* _WHAT IS EXPECTED_: Considering only lines that hold the word "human", report how many there are in the listing below, as a single number.

* _WORKING DATA_:
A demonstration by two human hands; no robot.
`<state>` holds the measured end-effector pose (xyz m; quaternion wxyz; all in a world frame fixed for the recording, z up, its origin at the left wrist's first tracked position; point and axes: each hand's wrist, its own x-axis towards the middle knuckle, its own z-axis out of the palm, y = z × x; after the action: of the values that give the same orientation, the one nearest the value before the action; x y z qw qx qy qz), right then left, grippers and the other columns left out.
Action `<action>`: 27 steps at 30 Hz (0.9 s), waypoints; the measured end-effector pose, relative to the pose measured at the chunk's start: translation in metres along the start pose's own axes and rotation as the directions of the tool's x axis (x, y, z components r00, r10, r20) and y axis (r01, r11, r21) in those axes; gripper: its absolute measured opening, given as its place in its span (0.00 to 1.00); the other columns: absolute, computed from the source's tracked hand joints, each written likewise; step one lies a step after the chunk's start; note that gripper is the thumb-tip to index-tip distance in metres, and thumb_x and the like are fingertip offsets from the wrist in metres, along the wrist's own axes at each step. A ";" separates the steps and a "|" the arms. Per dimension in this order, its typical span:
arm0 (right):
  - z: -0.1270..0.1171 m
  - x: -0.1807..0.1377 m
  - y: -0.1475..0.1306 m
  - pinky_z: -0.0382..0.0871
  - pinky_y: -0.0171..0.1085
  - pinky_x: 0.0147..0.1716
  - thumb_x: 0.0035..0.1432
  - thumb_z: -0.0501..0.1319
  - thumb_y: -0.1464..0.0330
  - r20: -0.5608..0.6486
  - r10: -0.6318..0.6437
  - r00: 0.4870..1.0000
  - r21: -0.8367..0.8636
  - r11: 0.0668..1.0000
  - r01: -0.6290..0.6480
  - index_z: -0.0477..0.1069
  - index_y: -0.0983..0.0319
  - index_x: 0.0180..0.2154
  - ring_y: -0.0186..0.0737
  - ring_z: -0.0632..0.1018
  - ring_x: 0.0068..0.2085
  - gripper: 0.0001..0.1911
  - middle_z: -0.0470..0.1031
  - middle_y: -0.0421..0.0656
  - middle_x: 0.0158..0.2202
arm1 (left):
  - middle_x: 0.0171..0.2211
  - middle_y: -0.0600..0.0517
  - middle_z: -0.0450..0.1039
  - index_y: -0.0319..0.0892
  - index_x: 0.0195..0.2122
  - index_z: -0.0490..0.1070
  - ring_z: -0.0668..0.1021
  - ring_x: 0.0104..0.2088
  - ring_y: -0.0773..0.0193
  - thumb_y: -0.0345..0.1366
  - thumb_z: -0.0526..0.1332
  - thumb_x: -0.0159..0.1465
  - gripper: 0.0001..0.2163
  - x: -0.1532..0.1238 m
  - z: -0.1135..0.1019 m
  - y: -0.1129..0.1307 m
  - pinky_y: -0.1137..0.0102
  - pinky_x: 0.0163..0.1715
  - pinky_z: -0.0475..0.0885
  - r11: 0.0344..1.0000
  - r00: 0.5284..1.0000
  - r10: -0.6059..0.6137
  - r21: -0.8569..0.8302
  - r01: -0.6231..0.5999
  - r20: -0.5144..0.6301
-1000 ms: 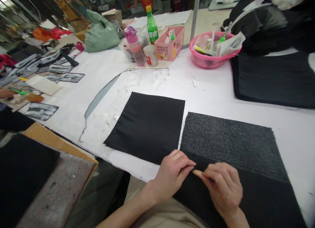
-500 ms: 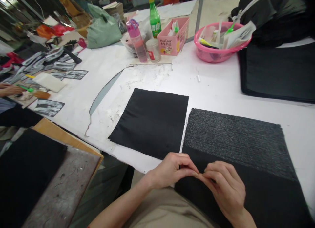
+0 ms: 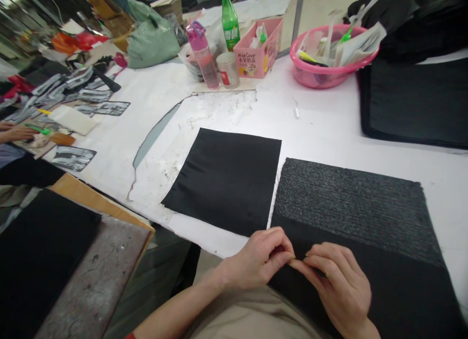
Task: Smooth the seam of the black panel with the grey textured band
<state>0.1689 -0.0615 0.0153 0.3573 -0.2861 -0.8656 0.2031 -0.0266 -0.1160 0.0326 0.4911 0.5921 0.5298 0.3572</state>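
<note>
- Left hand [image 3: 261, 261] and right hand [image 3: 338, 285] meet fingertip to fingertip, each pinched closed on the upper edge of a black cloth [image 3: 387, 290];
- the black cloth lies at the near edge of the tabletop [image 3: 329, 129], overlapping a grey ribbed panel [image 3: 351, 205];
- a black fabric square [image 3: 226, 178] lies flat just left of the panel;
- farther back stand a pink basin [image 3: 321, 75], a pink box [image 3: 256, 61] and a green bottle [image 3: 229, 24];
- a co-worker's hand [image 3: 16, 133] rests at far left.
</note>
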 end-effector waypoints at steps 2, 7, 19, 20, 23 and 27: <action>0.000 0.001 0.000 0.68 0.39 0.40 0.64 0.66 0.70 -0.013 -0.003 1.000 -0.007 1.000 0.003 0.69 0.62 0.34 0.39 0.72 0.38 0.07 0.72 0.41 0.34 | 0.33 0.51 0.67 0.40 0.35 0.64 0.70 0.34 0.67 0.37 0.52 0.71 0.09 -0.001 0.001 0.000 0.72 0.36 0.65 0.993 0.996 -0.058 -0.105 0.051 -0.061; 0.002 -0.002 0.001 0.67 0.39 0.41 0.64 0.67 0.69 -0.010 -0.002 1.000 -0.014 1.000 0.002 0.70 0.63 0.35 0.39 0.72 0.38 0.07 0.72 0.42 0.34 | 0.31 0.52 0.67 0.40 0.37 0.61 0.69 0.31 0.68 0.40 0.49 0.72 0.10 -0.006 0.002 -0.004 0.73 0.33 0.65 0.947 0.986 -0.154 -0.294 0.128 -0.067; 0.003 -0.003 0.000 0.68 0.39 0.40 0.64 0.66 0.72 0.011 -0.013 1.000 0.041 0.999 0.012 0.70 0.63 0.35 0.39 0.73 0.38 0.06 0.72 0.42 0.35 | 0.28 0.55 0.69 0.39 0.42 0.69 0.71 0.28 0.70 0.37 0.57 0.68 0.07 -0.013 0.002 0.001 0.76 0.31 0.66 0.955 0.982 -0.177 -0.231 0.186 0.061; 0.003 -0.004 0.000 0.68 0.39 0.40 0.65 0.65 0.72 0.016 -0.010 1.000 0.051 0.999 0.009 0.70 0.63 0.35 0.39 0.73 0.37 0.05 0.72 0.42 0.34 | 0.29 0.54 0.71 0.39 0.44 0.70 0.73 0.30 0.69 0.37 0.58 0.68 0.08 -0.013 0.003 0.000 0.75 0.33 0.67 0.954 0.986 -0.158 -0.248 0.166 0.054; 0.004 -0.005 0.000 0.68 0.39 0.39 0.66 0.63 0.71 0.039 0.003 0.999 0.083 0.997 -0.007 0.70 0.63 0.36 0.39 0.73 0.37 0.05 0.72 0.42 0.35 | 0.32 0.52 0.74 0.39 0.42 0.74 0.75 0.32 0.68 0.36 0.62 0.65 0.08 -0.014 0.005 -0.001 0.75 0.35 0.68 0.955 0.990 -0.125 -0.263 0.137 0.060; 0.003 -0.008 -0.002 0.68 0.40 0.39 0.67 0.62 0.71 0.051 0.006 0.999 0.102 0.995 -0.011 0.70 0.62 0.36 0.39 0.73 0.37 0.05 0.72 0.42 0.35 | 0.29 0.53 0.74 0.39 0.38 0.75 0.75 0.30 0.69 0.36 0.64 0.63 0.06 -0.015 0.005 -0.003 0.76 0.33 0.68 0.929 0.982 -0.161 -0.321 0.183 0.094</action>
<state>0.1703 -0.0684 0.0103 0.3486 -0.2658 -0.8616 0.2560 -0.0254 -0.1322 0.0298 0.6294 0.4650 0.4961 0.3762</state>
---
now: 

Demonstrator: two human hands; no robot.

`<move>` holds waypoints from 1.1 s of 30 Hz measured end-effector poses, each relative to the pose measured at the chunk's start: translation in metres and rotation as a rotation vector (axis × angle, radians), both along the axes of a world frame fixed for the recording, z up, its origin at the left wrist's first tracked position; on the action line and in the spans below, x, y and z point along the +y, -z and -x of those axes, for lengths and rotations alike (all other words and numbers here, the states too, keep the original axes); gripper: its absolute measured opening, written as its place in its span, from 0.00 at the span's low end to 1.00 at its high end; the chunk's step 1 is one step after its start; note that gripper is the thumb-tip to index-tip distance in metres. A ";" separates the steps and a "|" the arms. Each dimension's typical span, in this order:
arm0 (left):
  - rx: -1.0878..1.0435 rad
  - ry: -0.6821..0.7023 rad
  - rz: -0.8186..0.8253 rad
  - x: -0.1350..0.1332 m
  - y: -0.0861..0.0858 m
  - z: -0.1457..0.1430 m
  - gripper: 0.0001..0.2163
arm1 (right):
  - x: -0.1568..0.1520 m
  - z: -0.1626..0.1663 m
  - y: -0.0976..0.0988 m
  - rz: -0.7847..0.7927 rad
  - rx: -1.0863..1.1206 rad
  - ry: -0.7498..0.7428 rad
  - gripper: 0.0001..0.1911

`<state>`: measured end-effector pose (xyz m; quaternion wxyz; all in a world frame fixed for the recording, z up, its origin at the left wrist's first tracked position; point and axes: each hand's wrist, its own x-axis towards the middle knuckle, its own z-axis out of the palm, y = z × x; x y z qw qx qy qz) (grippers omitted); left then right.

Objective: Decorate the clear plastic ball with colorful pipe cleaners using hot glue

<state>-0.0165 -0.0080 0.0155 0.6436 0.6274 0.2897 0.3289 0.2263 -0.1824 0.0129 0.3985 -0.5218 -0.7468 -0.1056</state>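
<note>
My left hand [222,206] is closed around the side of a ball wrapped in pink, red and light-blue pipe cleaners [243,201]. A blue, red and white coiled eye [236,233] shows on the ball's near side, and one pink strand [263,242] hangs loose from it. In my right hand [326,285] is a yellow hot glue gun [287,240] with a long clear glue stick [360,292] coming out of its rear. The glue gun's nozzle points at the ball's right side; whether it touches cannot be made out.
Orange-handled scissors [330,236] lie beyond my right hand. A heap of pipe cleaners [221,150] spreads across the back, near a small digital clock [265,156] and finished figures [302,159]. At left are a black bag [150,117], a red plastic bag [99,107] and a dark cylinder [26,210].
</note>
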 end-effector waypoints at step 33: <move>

* _EXERCISE OUTPUT_: 2